Exercise objective » The lines from the start of the data through the line with "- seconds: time" are to be returned verbatim; all later lines are to be omitted.

Data for this exercise »
☆ ☆ ☆ ☆ ☆

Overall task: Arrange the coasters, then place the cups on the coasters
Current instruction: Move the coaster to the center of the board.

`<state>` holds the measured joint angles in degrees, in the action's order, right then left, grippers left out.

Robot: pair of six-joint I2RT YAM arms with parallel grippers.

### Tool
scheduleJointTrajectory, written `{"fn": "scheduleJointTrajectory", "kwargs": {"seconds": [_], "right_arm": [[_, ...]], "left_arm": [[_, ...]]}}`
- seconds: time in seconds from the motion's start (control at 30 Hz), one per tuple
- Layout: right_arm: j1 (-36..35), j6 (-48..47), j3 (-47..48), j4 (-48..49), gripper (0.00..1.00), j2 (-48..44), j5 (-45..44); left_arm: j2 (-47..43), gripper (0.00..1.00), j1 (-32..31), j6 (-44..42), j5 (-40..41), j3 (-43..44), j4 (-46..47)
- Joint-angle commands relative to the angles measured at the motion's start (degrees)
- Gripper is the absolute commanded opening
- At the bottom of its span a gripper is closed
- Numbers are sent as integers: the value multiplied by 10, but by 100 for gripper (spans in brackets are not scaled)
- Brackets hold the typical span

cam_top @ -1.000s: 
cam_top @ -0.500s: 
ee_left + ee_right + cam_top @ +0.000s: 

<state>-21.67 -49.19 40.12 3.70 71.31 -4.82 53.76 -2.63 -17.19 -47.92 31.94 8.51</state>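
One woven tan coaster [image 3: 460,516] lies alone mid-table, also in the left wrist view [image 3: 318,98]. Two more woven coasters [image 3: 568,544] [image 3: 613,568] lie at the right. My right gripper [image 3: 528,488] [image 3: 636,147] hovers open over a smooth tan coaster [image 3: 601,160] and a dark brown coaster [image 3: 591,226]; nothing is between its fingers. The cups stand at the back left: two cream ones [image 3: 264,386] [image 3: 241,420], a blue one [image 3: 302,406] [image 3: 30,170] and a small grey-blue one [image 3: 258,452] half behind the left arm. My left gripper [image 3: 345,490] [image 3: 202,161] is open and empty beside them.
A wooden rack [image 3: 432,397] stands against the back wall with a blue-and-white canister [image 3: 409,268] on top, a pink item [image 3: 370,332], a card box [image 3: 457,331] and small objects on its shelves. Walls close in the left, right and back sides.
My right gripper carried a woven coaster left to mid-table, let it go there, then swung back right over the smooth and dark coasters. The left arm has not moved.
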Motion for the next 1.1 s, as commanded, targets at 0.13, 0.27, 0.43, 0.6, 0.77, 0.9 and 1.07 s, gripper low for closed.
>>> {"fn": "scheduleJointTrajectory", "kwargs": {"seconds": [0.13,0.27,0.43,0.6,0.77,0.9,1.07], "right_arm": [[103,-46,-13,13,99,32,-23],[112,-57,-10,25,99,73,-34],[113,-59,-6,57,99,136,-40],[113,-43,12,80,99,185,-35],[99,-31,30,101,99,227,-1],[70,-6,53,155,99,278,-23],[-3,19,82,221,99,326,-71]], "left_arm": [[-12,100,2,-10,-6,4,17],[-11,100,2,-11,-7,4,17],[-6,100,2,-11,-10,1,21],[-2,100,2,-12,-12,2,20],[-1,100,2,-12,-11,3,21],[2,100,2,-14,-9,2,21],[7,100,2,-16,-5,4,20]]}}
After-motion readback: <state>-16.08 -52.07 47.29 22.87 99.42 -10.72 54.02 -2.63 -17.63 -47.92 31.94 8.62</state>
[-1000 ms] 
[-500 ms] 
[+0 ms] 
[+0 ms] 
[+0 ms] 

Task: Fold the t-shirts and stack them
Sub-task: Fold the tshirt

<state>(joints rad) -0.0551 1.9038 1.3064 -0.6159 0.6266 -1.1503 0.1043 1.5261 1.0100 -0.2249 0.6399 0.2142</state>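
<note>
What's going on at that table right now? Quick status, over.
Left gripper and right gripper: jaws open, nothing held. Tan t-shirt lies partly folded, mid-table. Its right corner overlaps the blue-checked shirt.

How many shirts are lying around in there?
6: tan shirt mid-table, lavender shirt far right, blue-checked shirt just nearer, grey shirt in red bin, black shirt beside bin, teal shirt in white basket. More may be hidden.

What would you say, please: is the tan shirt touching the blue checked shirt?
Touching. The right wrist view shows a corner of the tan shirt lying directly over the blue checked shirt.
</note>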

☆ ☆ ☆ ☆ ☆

Answer for the task »
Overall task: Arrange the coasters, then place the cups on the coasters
Current instruction: Move the coaster to the center of the board.

`<state>` holds the measured joint angles in degrees, in the action's order, right then left, grippers left out.

Robot: pair of six-joint I2RT YAM arms with parallel grippers.

### Tool
scheduleJointTrajectory, written `{"fn": "scheduleJointTrajectory", "kwargs": {"seconds": [_], "right_arm": [[_, ...]], "left_arm": [[_, ...]]}}`
- seconds: time in seconds from the motion's start (control at 30 Hz), one per tuple

This exercise is complete.